The Sword Brothers had their last stand in their grandest chapter house - Nightwick Abbey. After the defeat of their armies in the field, the Sword Brothers retreated into the catacombs beneath the abbey, and some say they sought out necromancers, witches, and conjurers to build a new army to destroy the forces of the Realm. At last though the abbey was besieged by three princes of men - the King of Karse, the Baron of Averois, and the High King of the Realm. Few survived the terrible melee that ensued in the dungeons beneath, and those that survived spoke of horrors beyond the pale of anything they had seen even in war or in the night terrors of the Dark Country.

It is said that the High King gave the order that the dungeons be sealed once both his brother-princes were killed.  He did not know what evils awaited below, but what he had already seen chilled him to the core. It does seem though that this blow was enough to defeat the Sword Brothers, who disappear from the historical record outside of appearances as shades, revenants, and other sorts of boogie-men.

Now Nightwick Abbey lies in ruins near a village that bears its name. Its crumbling walls sit upon a hill in the Fog-bound Forest, covered in a mysterious vine that no living mortal has yet identified.  Inside are rumored to be the loot of 150 years of conquest. Those who have plumbed the parts of its dungeon nearest the surface speak of walls that bleed, rooms that move of their own accord, and creatures born of sin and devilry.  Many sages outside the Dark Country believe these descriptions mean that the abbey is affected by the psychic trauma of the last days of the Sword Brothers and the siege.  Those in the Dark Country know better.
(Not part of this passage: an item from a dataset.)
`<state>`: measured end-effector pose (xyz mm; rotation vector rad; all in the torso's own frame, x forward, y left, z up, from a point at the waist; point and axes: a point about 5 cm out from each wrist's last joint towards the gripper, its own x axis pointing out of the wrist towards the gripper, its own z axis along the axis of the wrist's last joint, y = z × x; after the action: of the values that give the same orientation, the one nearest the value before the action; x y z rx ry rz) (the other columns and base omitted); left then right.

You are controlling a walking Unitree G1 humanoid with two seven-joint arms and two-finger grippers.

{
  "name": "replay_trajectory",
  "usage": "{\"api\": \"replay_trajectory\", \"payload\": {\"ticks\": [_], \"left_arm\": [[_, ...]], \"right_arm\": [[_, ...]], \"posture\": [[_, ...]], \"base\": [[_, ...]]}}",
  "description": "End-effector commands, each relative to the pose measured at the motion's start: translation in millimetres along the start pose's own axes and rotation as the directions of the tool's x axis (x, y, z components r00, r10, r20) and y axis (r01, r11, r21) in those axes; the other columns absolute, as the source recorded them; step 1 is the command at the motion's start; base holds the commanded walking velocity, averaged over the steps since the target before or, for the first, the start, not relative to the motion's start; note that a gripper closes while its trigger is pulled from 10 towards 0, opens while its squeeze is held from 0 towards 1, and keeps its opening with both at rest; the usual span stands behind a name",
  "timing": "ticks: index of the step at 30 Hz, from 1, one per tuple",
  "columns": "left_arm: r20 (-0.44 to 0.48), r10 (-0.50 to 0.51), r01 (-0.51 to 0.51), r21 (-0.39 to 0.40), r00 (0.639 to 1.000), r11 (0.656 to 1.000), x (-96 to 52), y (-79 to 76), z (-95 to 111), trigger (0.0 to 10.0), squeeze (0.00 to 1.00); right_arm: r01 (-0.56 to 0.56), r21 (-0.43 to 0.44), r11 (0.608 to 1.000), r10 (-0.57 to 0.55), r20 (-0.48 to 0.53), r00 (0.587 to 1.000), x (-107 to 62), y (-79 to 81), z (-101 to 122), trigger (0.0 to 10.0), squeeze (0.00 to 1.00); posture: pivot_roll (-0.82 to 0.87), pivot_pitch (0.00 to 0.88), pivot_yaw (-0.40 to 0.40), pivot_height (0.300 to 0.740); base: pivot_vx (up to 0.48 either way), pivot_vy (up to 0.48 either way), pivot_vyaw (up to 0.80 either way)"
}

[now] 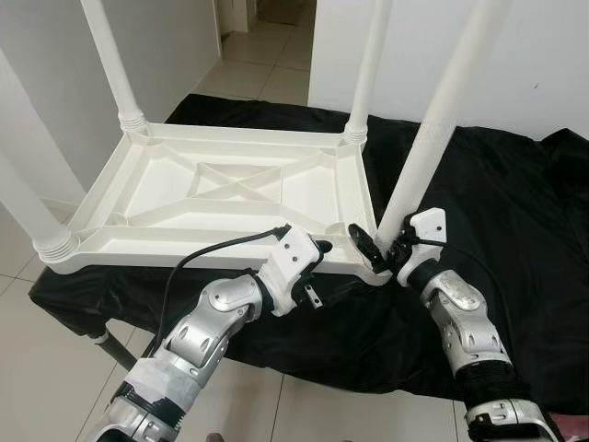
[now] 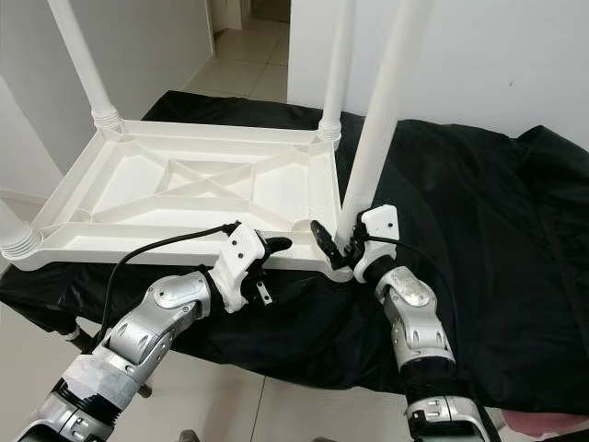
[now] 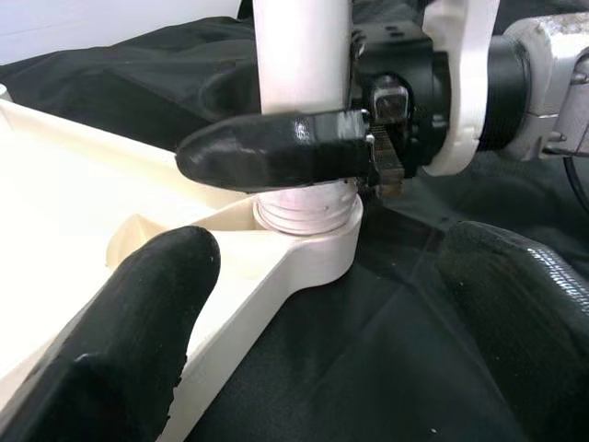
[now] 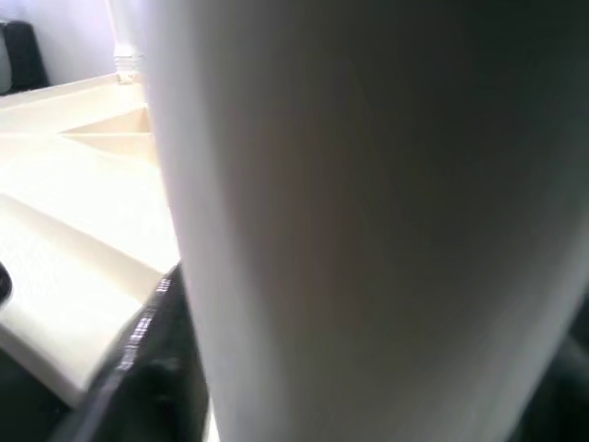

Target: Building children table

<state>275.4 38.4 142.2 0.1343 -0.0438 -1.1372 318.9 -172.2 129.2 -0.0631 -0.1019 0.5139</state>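
At tabletop (image 1: 221, 189) corner, right gripper (image 1: 379, 247) fingers (image 3: 276, 152) clamped around table leg (image 1: 433, 138).

We see two arms of brushed silver metal, built from rounded, jointed shells with black rings between the segments. Each ends in a white plastic wrist housing. Our left gripper (image 1: 339, 245) carries long, matte black fingers (image 3: 138, 341) with rounded, slightly textured tips. A black cable loops from its white housing back along the forearm, and a small black plug sticks out beneath. The lower left arm is wrapped in pale tape. Our right gripper (image 1: 375, 249) has glossy black fingers, a toothed metal part and thin black wires at the wrist
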Motion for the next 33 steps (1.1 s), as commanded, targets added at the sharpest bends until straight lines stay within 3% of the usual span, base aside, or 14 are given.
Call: {"api": "replay_trajectory", "payload": {"ticks": [1,14,15,16,23,24,28,30,32,33], "left_arm": [[-0.005,-0.098,0.098,0.016,0.995,0.995,0.8,-4.2,2.7,10.0,0.0],[-0.007,-0.102,0.103,0.008,0.995,0.995,0.7,-5.6,1.5,10.0,0.0],[-0.006,-0.104,0.104,0.009,0.995,0.995,1.1,-5.6,1.8,10.0,0.0],[-0.006,-0.105,0.105,0.009,0.994,0.994,1.4,-5.5,2.1,10.0,0.0],[-0.006,-0.111,0.112,0.011,0.994,0.994,1.5,-5.5,2.1,10.0,0.0],[-0.005,-0.113,0.113,0.01,0.994,0.994,1.7,-6.0,1.9,10.0,0.0],[-0.005,-0.115,0.115,0.01,0.993,0.993,2.1,-6.4,1.6,10.0,0.0],[-0.004,-0.116,0.116,0.009,0.993,0.993,2.9,-7.2,1.4,10.0,0.0],[-0.002,-0.118,0.118,0.008,0.993,0.993,3.6,-8.0,1.3,10.0,0.0],[-0.002,-0.119,0.119,0.009,0.993,0.993,3.6,-8.1,1.1,10.0,0.0]], "right_arm": [[-0.026,-0.018,0.999,0.026,-0.015,1.0,0.5,-2.7,-1.8,0.0,0.0],[-0.024,0.01,1.0,0.025,-0.028,0.999,-16.3,-9.4,-9.4,0.0,0.0],[-0.011,0.009,1.0,0.011,-0.027,1.0,-16.7,-9.7,-9.2,3.2,0.0],[0.007,0.014,1.0,-0.006,-0.023,1.0,-16.4,-10.0,-9.0,10.0,0.0],[0.17,0.025,0.985,-0.17,0.001,0.985,-13.1,-3.8,-6.4,10.0,0.0],[0.272,0.052,0.961,-0.272,-0.008,0.962,-12.4,-3.1,-7.5,10.0,0.0],[0.377,0.079,0.923,-0.376,-0.027,0.926,-12.2,-4.5,-8.6,10.0,0.0],[0.512,0.107,0.853,-0.51,-0.043,0.859,-12.5,-3.5,-7.9,10.0,0.0],[0.632,0.119,0.766,-0.63,-0.057,0.775,-13.7,8.3,-6.0,10.0,0.0],[0.65,0.119,0.75,-0.648,-0.064,0.759,-13.6,11.3,-6.4,10.0,0.0]], "posture": [[-0.06,0.0,0.003,0.74],[-0.07,0.0,0.012,0.74],[-0.07,0.0,0.013,0.74],[-0.07,0.0,0.015,0.74],[-0.08,0.0,0.019,0.74],[-0.08,0.0,0.018,0.74],[-0.08,0.0,0.015,0.74],[-0.08,0.0,0.011,0.74],[-0.08,0.0,0.006,0.74],[-0.08,0.0,0.002,0.74]], "base": [[0.0,0.0,0.0],[0.0,0.0,0.0],[0.0,0.0,0.0],[0.0,0.0,0.0],[0.0,0.0,0.0],[0.0,0.0,0.0],[0.0,0.0,0.0],[0.0,0.0,0.0],[0.0,0.0,0.0],[0.0,0.0,0.0]]}}
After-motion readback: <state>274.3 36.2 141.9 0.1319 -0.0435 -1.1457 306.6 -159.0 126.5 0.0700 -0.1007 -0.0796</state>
The Bogdani and the Realmish immigrants that live in the Dark Country know why the Sword Brothers turned - there is an evil beneath the abbey.  From out of the depths it called up to them, perhaps appearing as the sacred thrumming of the God of Law itself, or perhaps promising power far beyond what could be obtained by mortals in the Church.  Whatever it was, the world of men can never be safe so long as it lies beneath those dungeons, waiting for its chance to escape.


*Robert may be working on some new blog content that sounds like an absolutely fantastic handling of the procedures of running a game.

2 comments:

  1. The world needs Nightwick Abbey. Good luck this year with the product!